No plano estadual, a busca de alternativas aos grupos que tradicionalmente dominam a política no Rio de Janeiro está fazendo surgir diversas pré-candidaturas, balões de ensaio de soluções que podem não se viabilizar partidariamente, mas demonstram o anseio por mudanças. A deputada-juíza Denise Frossard, eleita com uma votação estrondosa, parecia ser uma resposta ao anseio do eleitorado por novidade e seriedade na política. É a candidata potencial do PPS, e fazia um trabalho de reaproximação com seu partido original, o PSDB, para uma aliança política, quando foi atropelada por um parecer contrário que deu ao projeto de lei que considera crime discriminar deficientes físicos.

Os conceitos emitidos pela juíza no tal parecer foram tão discriminatórios - "A deformidade física fere o senso estético do ser humano. A exposição em público de chagas e aleijões produz asco no espírito dos outros, uma rejeição natural ao que é disforme e repugnante, ainda que o suporte seja uma criatura humana" - que ela teve que pedir desculpas públicas, na tentativa de se recuperar junto às pessoas que "involuntariamente agrediu".

Frossard já está trabalhando junto a entidades de defesa de deficientes físicos, mas os inimigos políticos a consideram ferida de morte. O prefeito Cesar Maia, que ainda pode sair candidato ao governo se José Serra for o candidato do PSDB a presidente, é um deles. Como os tucanos não têm nome forte para concorrer, surgem diversos postulantes alternativos. O ex-diretor da Agência Nacional do Petróleo David Zylbersztajn, ligado a grupos de discussão sobre a recuperação do Rio, com o incentivo do ex-governador Marcello Alencar, já começa a se movimentar. Mas o ex-senador Arthur da Távola, e a vereadora Andréa Gouveia Vieira, num movimento político para inviabilizar sua pretensão, pleiteiam a indicação, no pressuposto de que também representam renovação política, e têm mais votos que Zylbersztajn.

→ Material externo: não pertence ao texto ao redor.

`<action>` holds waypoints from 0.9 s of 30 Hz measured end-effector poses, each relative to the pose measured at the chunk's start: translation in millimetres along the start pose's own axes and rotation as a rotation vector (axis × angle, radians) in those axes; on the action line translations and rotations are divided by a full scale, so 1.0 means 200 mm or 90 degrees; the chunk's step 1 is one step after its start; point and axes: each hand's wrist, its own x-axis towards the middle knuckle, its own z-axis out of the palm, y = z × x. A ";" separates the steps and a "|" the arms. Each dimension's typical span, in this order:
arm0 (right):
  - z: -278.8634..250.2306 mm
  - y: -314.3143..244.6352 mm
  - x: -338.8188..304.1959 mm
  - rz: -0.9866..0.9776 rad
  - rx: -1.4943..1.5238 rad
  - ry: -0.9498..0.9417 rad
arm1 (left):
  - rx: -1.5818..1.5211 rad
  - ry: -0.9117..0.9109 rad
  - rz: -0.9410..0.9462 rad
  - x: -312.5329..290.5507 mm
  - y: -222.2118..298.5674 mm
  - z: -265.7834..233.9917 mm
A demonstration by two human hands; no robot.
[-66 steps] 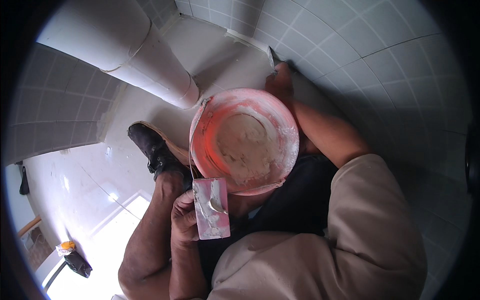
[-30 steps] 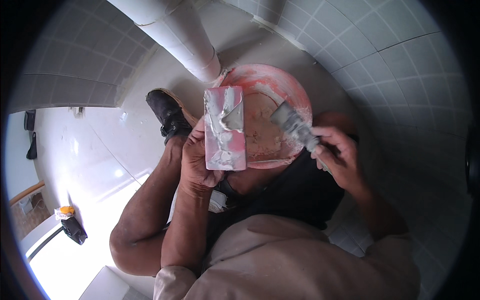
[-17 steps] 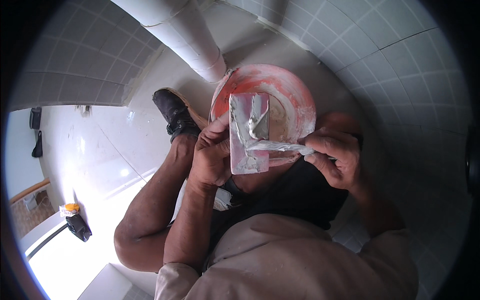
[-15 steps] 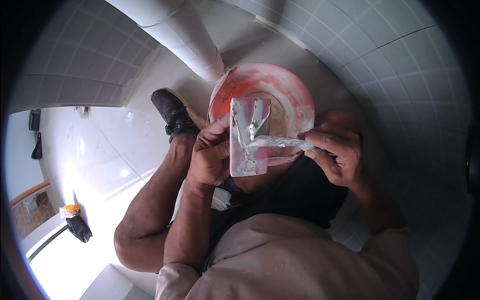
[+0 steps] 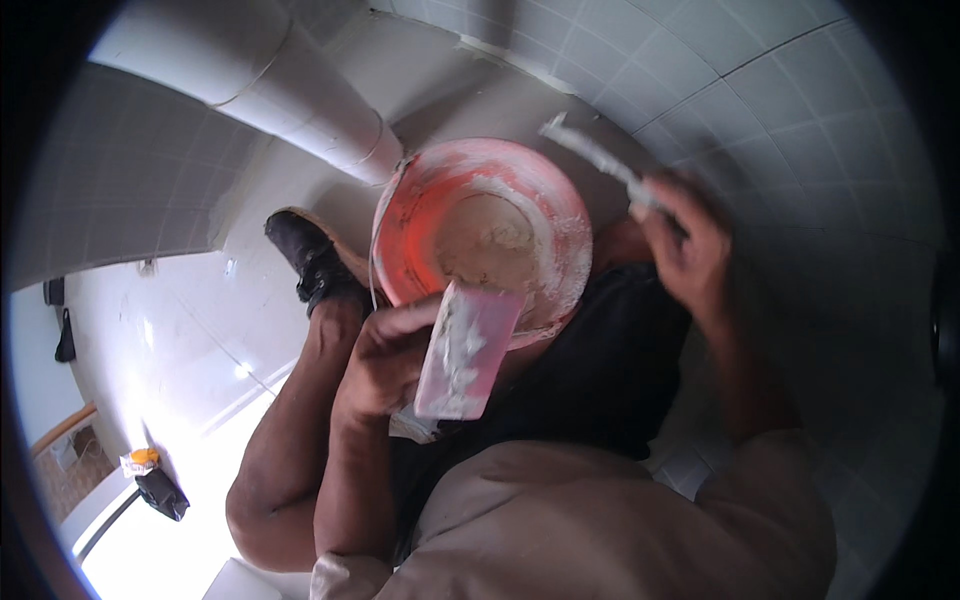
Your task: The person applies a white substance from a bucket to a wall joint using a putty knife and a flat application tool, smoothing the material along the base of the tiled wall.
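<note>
My left hand [image 5: 383, 365] is closed on a pink rectangular board [image 5: 494, 335], its fingers along the left edge. White paste is smeared down the board's left side, and the board tilts over the bucket's near rim. My right hand [image 5: 692, 245] is closed round the end of a thin scraper [image 5: 597, 157] coated in white paste. That scraper is raised, apart from the board, and points up and left beside the tiled wall. Between my legs stands a red bucket [image 5: 392, 250] with paste-streaked walls and pale, wet paste [image 5: 488, 238] in its bottom.
A thick white pipe [image 5: 290, 105] comes down close behind the bucket. Grey tiled walls [image 5: 770, 110] rise at the right and at the left. My black shoe [image 5: 300, 250] rests on the floor left of the bucket. A black bag [image 5: 162, 494] lies in bright light at lower left.
My right hand has lifted the scraper off the board and swung it up toward the right wall. My left hand has lowered and tilted the board, uncovering the bucket's inside.
</note>
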 end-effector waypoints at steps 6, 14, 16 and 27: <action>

O ex-presidente do BNDES, o economista Carlos Lessa, é outro que aspira a ser candidato ao governo do Rio. Para sair pelo PMDB, que já tem um candidato extra-oficial no senador Sérgio Cabral, ele sonha com o apoio de Garotinho, para em troca dar a ele entrada em uma área de intelectuais de esquerda. São os movimentos iniciais de uma eleição que promete ser das mais radicalizadas, mas também das mais renovadoras dos últimos tempos.